[[ Exercise data, beginning ]]
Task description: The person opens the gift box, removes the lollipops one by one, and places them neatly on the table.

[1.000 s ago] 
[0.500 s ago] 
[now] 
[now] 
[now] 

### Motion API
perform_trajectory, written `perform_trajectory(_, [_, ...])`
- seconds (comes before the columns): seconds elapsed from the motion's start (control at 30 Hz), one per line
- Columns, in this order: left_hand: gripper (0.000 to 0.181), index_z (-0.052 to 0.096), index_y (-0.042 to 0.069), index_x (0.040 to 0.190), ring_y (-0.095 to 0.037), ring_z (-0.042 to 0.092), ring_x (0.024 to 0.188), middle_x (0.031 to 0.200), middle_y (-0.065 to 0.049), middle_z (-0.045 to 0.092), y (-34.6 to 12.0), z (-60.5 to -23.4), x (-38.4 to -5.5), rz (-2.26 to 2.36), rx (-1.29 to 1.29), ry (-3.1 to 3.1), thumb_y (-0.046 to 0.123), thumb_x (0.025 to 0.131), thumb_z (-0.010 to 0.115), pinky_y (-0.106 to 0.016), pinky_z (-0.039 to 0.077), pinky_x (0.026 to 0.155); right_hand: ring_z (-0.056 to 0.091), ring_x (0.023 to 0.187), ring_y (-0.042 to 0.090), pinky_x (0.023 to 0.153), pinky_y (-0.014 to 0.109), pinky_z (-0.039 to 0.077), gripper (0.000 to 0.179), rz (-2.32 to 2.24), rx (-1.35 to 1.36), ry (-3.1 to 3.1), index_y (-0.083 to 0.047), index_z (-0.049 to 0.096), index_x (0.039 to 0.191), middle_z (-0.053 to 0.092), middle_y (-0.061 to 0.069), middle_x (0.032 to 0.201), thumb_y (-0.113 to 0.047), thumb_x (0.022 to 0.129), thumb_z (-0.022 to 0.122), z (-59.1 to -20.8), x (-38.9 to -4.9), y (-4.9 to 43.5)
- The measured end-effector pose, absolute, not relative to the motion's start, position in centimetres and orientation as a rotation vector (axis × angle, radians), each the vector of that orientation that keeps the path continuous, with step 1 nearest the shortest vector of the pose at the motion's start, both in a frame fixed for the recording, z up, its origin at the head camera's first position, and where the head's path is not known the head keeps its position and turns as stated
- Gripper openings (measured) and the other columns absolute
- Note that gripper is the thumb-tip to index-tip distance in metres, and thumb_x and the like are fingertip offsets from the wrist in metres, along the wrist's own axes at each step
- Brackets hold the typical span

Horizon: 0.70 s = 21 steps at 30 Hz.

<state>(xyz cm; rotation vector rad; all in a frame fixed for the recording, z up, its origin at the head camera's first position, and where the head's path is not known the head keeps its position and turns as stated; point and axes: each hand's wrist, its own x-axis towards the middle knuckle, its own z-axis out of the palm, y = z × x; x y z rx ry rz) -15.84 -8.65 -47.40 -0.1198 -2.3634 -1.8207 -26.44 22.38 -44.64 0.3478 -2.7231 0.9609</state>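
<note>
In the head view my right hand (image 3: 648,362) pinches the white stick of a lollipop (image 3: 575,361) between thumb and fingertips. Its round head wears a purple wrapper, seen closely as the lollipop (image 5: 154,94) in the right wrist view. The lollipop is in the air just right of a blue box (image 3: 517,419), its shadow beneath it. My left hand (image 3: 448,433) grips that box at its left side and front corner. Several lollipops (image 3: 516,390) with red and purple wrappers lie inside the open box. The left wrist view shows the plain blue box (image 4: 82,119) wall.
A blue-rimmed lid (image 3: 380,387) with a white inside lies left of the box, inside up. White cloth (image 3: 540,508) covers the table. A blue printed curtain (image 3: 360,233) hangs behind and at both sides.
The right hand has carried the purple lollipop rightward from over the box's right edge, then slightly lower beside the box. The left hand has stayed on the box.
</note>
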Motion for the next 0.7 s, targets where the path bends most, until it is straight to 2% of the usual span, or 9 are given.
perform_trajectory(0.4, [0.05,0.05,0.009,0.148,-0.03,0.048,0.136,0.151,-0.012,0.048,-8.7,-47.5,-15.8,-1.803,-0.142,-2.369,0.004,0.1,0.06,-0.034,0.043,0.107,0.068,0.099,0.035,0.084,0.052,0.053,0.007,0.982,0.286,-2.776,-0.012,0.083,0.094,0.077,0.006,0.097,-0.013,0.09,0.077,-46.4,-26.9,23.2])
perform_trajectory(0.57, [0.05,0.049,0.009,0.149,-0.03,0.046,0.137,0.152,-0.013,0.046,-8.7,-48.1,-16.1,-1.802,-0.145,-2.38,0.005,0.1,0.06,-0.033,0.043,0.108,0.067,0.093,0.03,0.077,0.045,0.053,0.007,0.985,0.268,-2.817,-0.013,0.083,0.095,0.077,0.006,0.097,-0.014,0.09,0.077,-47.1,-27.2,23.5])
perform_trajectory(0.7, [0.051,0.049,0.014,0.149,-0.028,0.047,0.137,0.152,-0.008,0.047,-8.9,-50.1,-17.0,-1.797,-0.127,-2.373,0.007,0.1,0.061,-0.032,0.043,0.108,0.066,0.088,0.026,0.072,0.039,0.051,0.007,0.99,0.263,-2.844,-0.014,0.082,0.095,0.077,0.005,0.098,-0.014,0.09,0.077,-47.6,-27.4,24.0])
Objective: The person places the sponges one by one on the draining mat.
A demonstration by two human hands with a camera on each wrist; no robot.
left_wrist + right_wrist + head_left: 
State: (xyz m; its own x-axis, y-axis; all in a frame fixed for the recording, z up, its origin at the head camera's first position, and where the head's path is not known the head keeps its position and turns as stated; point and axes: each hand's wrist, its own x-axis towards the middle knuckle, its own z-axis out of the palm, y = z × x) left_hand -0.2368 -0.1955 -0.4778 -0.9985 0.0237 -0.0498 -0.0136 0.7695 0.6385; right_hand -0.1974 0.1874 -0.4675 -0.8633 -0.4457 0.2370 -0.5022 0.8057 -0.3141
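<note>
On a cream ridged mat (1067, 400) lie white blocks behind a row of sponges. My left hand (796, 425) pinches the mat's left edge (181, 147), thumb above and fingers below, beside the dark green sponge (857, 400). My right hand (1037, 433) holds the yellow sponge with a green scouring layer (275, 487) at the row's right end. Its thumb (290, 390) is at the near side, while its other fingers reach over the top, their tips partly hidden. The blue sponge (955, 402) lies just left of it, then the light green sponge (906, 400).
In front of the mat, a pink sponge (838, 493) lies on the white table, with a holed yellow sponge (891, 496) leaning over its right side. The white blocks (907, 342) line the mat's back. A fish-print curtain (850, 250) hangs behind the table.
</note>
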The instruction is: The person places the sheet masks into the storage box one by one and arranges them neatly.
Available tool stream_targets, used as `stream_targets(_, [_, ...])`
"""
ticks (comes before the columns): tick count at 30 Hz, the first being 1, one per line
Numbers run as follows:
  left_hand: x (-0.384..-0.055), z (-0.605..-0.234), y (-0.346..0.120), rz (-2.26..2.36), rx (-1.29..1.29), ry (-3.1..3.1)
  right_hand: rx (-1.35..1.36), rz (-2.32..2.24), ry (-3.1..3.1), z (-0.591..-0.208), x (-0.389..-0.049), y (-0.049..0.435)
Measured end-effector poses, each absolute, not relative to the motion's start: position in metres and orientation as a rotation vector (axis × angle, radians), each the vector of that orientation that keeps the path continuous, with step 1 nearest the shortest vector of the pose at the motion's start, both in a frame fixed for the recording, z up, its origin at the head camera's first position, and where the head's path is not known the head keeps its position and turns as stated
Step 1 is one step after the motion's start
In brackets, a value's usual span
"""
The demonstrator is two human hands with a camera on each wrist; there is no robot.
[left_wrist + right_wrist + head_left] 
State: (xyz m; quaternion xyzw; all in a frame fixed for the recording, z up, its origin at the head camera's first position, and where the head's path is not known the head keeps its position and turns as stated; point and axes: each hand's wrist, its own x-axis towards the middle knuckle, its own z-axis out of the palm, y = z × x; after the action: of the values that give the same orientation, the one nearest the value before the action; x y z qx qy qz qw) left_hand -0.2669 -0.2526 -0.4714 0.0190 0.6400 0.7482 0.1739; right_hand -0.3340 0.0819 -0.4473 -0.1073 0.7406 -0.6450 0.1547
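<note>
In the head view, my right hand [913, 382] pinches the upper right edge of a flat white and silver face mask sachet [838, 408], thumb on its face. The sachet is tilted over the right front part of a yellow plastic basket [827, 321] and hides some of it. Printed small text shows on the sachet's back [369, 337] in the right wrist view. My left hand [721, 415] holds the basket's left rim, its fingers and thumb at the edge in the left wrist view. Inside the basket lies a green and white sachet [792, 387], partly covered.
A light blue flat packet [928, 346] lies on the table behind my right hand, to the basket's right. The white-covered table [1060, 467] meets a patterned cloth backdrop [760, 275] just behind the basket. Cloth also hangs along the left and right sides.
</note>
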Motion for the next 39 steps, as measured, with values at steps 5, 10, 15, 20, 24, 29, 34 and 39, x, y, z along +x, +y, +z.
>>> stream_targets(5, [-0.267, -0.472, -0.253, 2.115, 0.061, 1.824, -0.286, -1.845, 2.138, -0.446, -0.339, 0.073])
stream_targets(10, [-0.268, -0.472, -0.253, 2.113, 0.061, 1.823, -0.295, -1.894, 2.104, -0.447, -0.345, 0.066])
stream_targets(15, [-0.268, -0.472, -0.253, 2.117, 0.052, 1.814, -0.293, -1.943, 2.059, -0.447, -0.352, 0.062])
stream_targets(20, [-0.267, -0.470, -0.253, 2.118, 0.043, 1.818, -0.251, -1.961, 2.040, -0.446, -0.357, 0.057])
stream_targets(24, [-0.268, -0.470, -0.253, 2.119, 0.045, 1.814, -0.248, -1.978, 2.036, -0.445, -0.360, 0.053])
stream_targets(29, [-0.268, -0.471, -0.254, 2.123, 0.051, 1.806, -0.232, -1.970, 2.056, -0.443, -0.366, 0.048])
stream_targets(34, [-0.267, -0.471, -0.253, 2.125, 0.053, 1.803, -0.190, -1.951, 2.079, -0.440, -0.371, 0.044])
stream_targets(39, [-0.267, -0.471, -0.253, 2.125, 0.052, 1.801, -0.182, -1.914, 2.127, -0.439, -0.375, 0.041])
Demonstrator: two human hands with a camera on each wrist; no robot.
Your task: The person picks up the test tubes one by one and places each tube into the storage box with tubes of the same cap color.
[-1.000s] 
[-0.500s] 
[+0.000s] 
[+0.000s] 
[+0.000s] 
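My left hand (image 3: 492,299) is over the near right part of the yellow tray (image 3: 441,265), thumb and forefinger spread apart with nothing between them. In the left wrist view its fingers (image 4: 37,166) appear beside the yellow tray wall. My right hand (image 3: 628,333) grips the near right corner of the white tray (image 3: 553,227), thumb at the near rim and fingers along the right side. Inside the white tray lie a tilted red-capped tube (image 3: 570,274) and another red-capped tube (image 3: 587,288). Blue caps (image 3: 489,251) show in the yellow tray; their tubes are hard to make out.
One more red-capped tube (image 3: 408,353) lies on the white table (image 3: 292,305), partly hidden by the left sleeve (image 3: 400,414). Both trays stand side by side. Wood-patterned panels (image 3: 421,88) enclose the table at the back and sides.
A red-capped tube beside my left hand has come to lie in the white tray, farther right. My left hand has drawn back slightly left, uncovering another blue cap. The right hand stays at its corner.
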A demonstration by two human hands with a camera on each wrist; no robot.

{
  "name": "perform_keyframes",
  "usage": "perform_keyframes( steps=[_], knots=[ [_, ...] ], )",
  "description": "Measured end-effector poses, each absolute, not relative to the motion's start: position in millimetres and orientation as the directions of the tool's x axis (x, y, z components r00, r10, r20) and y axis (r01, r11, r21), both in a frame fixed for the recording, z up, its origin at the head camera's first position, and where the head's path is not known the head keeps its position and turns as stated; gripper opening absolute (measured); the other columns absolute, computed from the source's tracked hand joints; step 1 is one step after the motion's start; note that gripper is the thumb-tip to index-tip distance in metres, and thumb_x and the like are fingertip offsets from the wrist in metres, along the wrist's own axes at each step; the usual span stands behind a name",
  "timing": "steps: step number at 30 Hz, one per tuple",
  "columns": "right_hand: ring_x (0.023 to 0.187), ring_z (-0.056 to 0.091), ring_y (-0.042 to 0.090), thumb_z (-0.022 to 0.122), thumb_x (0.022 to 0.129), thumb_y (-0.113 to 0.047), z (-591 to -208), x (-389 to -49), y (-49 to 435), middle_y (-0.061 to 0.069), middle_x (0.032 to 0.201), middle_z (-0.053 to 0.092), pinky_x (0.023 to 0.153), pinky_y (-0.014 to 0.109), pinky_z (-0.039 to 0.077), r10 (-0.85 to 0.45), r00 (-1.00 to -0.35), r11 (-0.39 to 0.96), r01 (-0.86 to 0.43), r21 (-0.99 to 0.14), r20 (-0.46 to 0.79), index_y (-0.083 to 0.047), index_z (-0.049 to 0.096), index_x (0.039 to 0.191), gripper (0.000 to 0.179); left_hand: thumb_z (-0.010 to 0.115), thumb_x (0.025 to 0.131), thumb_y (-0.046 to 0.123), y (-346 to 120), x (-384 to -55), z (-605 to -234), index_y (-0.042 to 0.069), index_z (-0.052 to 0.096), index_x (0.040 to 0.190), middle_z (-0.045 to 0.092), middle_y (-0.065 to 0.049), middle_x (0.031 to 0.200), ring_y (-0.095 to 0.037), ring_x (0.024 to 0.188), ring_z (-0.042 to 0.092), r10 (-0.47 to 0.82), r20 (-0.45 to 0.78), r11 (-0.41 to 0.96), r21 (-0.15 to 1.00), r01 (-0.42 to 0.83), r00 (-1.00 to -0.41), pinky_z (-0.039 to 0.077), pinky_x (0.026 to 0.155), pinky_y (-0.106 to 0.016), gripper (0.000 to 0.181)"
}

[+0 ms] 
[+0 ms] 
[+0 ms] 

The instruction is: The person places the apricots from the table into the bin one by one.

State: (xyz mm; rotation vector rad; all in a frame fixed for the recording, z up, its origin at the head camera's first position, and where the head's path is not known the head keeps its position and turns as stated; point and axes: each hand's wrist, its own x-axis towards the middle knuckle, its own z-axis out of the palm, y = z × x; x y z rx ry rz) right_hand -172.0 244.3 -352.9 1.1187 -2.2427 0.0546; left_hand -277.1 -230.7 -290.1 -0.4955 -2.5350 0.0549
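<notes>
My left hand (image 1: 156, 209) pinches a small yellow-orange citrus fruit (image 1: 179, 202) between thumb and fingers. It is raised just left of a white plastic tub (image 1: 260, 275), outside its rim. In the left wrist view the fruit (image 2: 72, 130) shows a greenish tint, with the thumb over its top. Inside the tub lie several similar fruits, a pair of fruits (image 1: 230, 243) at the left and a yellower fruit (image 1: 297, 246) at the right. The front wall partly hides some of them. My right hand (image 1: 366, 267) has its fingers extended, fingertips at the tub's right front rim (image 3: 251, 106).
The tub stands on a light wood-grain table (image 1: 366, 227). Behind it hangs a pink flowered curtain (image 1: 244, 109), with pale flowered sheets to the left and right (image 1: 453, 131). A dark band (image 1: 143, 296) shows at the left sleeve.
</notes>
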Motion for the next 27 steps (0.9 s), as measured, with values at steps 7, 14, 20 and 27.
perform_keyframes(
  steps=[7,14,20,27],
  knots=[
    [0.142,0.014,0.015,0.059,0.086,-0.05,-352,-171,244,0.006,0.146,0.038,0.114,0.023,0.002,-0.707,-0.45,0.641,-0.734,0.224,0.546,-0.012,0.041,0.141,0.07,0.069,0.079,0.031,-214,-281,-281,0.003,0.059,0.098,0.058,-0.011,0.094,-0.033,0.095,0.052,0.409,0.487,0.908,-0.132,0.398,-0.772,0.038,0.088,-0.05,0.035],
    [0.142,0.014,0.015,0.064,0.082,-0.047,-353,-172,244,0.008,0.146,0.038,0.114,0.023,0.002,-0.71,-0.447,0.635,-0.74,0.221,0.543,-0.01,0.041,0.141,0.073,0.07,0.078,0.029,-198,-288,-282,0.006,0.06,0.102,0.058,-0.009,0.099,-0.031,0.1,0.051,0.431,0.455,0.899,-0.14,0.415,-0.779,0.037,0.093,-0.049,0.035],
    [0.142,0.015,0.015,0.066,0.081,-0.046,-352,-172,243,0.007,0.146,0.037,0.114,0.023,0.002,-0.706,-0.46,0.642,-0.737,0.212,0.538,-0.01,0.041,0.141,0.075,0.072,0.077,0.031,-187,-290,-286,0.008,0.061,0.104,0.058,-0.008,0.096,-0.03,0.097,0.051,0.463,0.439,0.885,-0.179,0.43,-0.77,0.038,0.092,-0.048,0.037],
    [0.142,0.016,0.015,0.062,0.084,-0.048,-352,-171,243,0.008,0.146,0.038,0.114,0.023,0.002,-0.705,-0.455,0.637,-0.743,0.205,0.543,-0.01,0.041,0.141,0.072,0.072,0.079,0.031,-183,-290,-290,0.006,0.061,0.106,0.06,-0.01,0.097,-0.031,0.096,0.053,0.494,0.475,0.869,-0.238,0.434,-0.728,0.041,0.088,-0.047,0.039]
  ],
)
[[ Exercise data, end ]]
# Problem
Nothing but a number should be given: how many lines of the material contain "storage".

# Task output
2